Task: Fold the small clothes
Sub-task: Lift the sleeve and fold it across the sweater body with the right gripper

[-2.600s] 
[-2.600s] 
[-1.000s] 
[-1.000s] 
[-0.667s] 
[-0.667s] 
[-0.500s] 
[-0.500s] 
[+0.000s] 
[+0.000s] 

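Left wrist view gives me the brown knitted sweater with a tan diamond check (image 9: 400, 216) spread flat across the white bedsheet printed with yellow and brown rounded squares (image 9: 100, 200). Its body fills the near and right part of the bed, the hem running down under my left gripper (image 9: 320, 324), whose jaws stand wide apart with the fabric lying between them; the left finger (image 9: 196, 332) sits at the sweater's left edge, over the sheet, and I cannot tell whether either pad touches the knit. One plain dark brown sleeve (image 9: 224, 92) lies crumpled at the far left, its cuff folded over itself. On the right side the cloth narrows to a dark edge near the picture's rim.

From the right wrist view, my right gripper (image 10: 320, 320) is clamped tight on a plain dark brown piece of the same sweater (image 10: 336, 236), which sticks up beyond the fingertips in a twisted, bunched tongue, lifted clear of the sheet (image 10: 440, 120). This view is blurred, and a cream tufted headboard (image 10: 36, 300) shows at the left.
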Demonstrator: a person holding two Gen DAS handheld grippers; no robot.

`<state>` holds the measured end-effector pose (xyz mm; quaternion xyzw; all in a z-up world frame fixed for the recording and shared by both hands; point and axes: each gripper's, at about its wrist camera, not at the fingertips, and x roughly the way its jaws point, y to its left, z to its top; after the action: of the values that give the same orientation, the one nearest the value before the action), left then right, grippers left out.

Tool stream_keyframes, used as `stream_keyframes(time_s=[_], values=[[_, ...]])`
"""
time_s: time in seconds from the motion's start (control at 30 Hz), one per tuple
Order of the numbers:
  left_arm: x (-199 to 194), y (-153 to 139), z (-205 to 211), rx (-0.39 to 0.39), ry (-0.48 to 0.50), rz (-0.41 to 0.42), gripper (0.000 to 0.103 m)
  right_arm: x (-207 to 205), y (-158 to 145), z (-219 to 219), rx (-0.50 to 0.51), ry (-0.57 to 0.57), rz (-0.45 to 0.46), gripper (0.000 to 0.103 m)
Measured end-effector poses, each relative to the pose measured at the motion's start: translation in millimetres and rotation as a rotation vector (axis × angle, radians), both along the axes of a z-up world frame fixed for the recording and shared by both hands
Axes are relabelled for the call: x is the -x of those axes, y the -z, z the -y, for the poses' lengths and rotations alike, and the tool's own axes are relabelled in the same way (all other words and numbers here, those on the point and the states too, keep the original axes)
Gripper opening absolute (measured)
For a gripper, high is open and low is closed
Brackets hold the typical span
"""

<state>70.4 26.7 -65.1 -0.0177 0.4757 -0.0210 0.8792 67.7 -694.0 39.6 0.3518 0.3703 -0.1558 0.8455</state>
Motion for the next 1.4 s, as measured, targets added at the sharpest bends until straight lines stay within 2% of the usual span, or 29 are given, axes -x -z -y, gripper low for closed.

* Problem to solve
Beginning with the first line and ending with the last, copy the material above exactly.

* Solution for this task
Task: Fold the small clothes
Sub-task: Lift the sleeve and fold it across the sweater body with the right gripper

[-2.600s] 
[-2.600s] 
[-1.000s] 
[-1.000s] 
[-0.667s] 
[-0.667s] 
[-0.500s] 
[-0.500s] 
[+0.000s] 
[+0.000s] 

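Left wrist view gives me the brown knitted sweater with a tan diamond check (image 9: 400, 216) spread flat across the white bedsheet printed with yellow and brown rounded squares (image 9: 100, 200). Its body fills the near and right part of the bed, the hem running down under my left gripper (image 9: 320, 324), whose jaws stand wide apart with the fabric lying between them; the left finger (image 9: 196, 332) sits at the sweater's left edge, over the sheet, and I cannot tell whether either pad touches the knit. One plain dark brown sleeve (image 9: 224, 92) lies crumpled at the far left, its cuff folded over itself. On the right side the cloth narrows to a dark edge near the picture's rim.

From the right wrist view, my right gripper (image 10: 320, 320) is clamped tight on a plain dark brown piece of the same sweater (image 10: 336, 236), which sticks up beyond the fingertips in a twisted, bunched tongue, lifted clear of the sheet (image 10: 440, 120). This view is blurred, and a cream tufted headboard (image 10: 36, 300) shows at the left.
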Demonstrator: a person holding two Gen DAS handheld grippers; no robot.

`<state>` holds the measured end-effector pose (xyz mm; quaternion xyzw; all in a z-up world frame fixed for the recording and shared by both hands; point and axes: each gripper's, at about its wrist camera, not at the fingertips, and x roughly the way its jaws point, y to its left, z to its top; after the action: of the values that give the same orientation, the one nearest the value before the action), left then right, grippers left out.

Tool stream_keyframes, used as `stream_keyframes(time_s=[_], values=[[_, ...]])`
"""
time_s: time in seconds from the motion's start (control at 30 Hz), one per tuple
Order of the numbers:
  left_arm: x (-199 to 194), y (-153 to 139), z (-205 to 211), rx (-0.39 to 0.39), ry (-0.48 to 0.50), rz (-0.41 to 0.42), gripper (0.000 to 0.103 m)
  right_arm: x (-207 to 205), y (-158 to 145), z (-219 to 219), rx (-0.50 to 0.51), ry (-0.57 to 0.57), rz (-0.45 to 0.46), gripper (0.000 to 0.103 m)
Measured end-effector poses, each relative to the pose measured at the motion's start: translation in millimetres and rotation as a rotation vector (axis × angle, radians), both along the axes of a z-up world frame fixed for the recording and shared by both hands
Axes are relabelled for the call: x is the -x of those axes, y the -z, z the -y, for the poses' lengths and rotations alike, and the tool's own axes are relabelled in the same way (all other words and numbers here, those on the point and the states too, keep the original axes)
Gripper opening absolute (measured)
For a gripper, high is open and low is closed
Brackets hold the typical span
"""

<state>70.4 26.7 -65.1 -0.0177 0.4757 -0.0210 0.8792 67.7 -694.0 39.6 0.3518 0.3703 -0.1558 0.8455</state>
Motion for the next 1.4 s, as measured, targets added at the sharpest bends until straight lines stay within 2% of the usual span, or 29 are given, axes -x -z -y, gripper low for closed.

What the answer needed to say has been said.